Gentile Onorevole ministro Emma Bonino. Non ho il piacere di conoscerla personalmente, per dialogare con Lei ho quindi pensato di scriverLe una lettera aperta.

Io ho un sogno. Forse più d’uno. Spero di far cosa gradita condividendolo con Lei.

Sogno un’Italia che, nel contesto internazionale, sia sempre più influente.

Sogno che quando uno straniero dice “Italians” lo dica con ammirazione: conscio che alle spalle di ogni italiano ci sono alcuni secoli di storia, tradizione e cultura che molti stati ci invidiano.

Sogno una nazione che possa divulgare questa ricchezza di tradizioni, cultura, sapere e con essa creare saldi e duraturi legami con tutte le nazioni la cui cultura e storia affondano nelle radici dell’albero del tempo.

Sogno di un’Italia che, parte di un contesto europeo, ma non per questo limitata nel suo agire, possa rafforzare l’antico legame che, sin dal tempo di Roma, congiungeva Oriente e Occidente. Quella sottile linea rossa che univa nazioni e popoli così lontani tra loro. Città distanti tra loro accomunate da interessi culturali e commerciali che crebbero e prosperarono grazie a quel legame. La via della seta che dalle remote terre cinesi faceva scalo presso le famose città carovaniere di Bukara, Khiva, Samarcanda, passando per il Caucaso, giungendo ai porti mediterranei verso Roma, e di lì su fin ai confini dell’antico impero per portare mercanzie fino ai remoti avamposti della civiltà prossimi al vallo Adriano, in Britannia.

Sogno che le nostre aziende possano ritrovare quegli antichi legami commerciali, perché possano, sulla via della cultura, vendere beni e servizi la cui qualità, in seno alle altre nazioni europee (senza offesa per nessuna di esse ben inteso) non ha eguali.

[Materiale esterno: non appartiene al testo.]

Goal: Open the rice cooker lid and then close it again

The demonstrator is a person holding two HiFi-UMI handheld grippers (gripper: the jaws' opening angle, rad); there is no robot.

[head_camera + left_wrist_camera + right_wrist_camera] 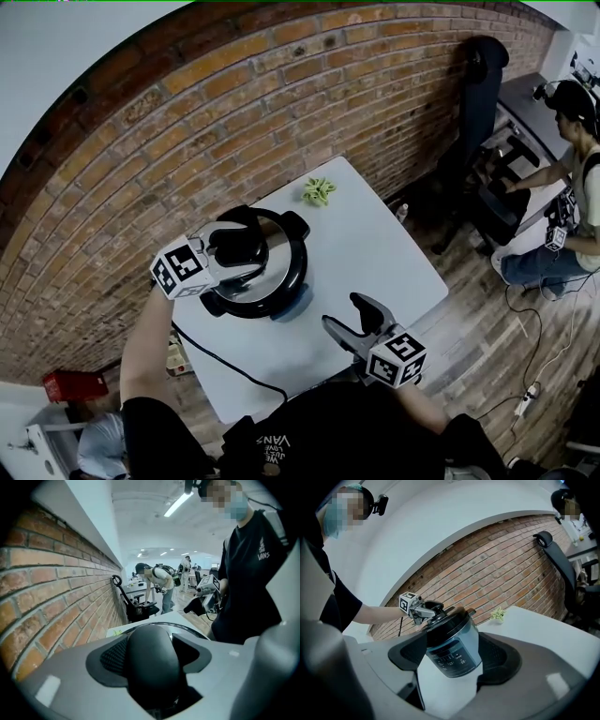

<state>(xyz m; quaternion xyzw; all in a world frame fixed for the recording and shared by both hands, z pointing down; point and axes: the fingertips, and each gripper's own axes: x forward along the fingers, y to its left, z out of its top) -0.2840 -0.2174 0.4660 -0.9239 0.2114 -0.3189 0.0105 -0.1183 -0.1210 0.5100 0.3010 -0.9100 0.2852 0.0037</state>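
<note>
The left gripper (pixel 230 255) is closed on the black lid handle (pixel 152 660), which fills the space between its jaws. The handle sits on top of the lid (pixel 278 274) of the rice cooker (pixel 452 651). The cooker stands on the far left part of the white table (pixel 375 253).

The lid looks like it is down on the pot. The pictures do not show whether it has been opened yet, so the lifting and the closing may both be left to do.

The right gripper (pixel 349 317) is wide open and holds nothing. It hangs over the near edge of the table, to the right of the cooker.

The person's black shirt (pixel 253 573) says "VANS". The words on the cooker's front panel are too small to read.
</note>
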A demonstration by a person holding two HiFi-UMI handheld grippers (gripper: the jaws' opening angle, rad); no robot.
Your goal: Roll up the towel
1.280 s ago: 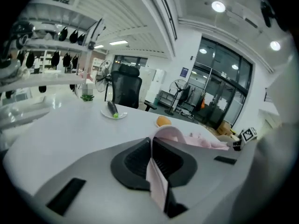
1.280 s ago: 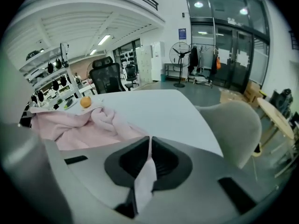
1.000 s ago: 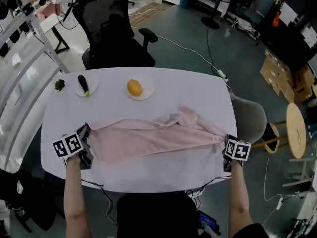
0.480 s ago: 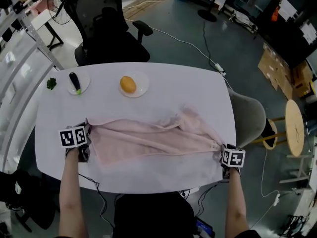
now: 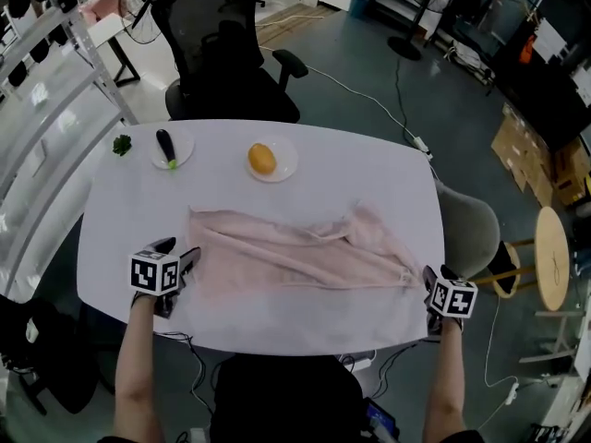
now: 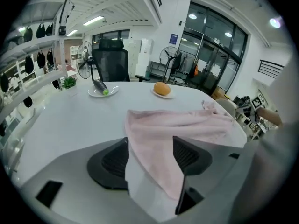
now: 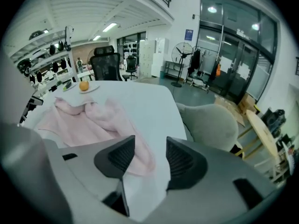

Sogno che non sia solo il cibo, la moda e il design a essere alfieri della nostra nazione. Che siano la qualità dei nostri ricercatori, invidiati in tutto il mondo e purtroppo spesso obbligati a emigrare, la qualità della nostra industria manifatturiera a parlare per noi. Perché, nonostante i proclami di alcuni politici, l’Italia non può concedersi il lusso di vivere di solo turismo. La continua ricerca, spinta dalla competizione, è il più incrollabile baluardo contro ogni forma di decadenza economica, culturale e infine spirituale.

Sogno una leadership nazionale totalmente internazionalizzata. Sogno di esser libero di chiedere ad essa cosa succeda a Taskent, ad Astana, o a Durban e ricevere risposte chiare. Per esperienza so che persone con tale conoscenza esistono nel corpo politico eletto e nel corpo diplomatico del suo Ministero.

Sogno di un’Italia che possa essere attrice attiva nel contesto multipolare di sfide e opportunità del prossimo decennio come la futura banca dei Bric e l’Unione Euroasiatica.

Un‘Italia che, pur povera di materie prime, sappia creare un percorso virtuoso e stringere rapporti durevoli con nazioni spesso, ahimè, ignote alle Piccole e Medie imprese italiane: Uzbekistan, Kazakhstan, Azerbaijan, Armenia, Turkmenistan, Sud Africa e tutto il gruppo del Sadc.

Sogno, lo ammetto forse sogno troppo. Tuttavia la sua cultura, la sua vasta esperienza, la sua visione internazionale e, non da ultimo, la sua caparbietà nello sfidare il sistema e lo status quo in molte battaglia politiche, nazionali e internazionali, alimentano questi sogni. Credo che questi miei sogni, o parte di essi, non siano solo miei, ma siano familiari, in differente foggia, a molti nostri connazionali: preoccupati per il loro lavoro, per la loro azienda, per la loro famiglia e, generalmente parlando, per il loro futuro. Un futuro in cui l’Italia può essere protagonista.

Nel ringraziarLa per l’attenzione mi accomiato da Lei parafrasando Yeats. “ Ho steso ai Suoi piedi i miei sogni. Cammini leggera poiché cammina sui miei sogni”. Con deferenza e rispetto un cittadino italiano.